You’re thinking that I am now about to denigrate every human interaction into an exchange of some kind where each party gets something, without which no transaction would take place. You’re right I am. But no, I am denigrating nothing. Here are two basic truths: A. Everything has to start from something. B. Nothing happens without a reason. A cannot happen without B. B is entirely reliant upon A. It is a never-ending loop.

So, now think about what that implies when it comes to the moment we invented writing. In order for a transaction to take place we need some ingredients in various amounts:

  • Trust (otherwise we are talking zero transactions to begin with)
  • Empathy (in order to understand other’s intent and likely behavior)
  • Cooperation (even within zero sum game environments a degree of cooperation becomes inevitable)
  • Abstract thinking (suddenly all of the above need to somehow be encoded and represented in some medium that third parties can see)
  • Communication (which suggests some kind of oversight, otherwise how do you establish authenticity)
  • Accountability (when something is measured and agreed upon by everyone then everyone along the chain of handling becomes responsible when things go wrong and goods don’t tally)

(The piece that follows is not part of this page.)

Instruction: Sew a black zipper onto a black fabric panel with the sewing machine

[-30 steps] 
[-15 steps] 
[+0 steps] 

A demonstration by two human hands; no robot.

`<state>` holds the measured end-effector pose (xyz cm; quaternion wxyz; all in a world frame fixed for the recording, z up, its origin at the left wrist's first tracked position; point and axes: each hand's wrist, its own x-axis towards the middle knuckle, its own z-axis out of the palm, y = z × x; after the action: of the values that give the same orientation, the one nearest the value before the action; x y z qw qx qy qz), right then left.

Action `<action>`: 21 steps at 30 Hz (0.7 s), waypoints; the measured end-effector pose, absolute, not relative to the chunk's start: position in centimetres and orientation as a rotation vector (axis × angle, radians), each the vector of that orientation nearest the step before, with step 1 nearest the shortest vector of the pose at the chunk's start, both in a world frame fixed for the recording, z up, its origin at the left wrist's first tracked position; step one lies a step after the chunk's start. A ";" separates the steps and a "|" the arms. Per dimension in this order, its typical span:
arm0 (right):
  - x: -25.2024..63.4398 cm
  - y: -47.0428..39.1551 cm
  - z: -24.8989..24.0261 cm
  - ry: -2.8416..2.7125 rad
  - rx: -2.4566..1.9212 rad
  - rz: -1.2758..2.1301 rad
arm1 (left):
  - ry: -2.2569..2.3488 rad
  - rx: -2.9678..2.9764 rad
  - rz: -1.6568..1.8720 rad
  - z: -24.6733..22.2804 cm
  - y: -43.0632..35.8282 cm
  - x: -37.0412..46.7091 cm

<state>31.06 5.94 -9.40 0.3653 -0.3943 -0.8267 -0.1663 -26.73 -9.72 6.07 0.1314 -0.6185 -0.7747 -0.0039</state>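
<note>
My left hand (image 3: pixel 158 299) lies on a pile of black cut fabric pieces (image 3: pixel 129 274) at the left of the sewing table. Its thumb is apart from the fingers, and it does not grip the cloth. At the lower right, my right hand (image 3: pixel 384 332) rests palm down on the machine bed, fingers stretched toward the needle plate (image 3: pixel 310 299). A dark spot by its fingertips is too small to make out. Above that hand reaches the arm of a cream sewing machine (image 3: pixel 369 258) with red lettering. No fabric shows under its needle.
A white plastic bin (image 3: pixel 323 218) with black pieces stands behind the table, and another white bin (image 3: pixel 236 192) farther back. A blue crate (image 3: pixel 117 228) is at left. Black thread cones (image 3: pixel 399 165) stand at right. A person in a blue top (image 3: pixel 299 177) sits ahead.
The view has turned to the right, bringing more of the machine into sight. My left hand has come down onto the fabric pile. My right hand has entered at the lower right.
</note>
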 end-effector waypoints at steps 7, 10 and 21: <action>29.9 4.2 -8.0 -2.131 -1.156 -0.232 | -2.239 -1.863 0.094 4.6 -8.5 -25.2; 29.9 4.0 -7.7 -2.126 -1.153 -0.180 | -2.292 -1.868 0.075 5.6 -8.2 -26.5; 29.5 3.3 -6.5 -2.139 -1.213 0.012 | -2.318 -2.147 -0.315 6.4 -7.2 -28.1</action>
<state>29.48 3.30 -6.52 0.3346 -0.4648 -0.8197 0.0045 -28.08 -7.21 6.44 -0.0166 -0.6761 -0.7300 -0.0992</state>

This is an incredible amount of work, effort, innovation and even invention that needs to happen just so some farmer somewhere can sell a couple of sacks of wheat to some villa owner somewhere else (excuse my over-the-top stereotyping here, it adds flavor to the scenario). The real point is that when something becomes worth a lot of effort it acquires value and value demands investment and investment returns even greater value.

So, the moment we started writing things down so we can exchange much needed goods with some measure of trust and oversight, we also created a channel of communication that could be used to communicate others things, such as feelings, passion and ideas. These too are transactional events where someone invests time and effort in their encoding because they feel it is of value to communicate them in the first instance.

Poems, stories, blog posts and Tweets are just a long line of steps that refine this process over time. See them as incremental improvements, if you like. Each one does exactly what incremental improvements do for a company trading in a product: they introduce an additional element or dimension to it that changes it slightly. They broaden the reach of the audience. They enable some fresh interactive capability. The fundamentals however remain the same.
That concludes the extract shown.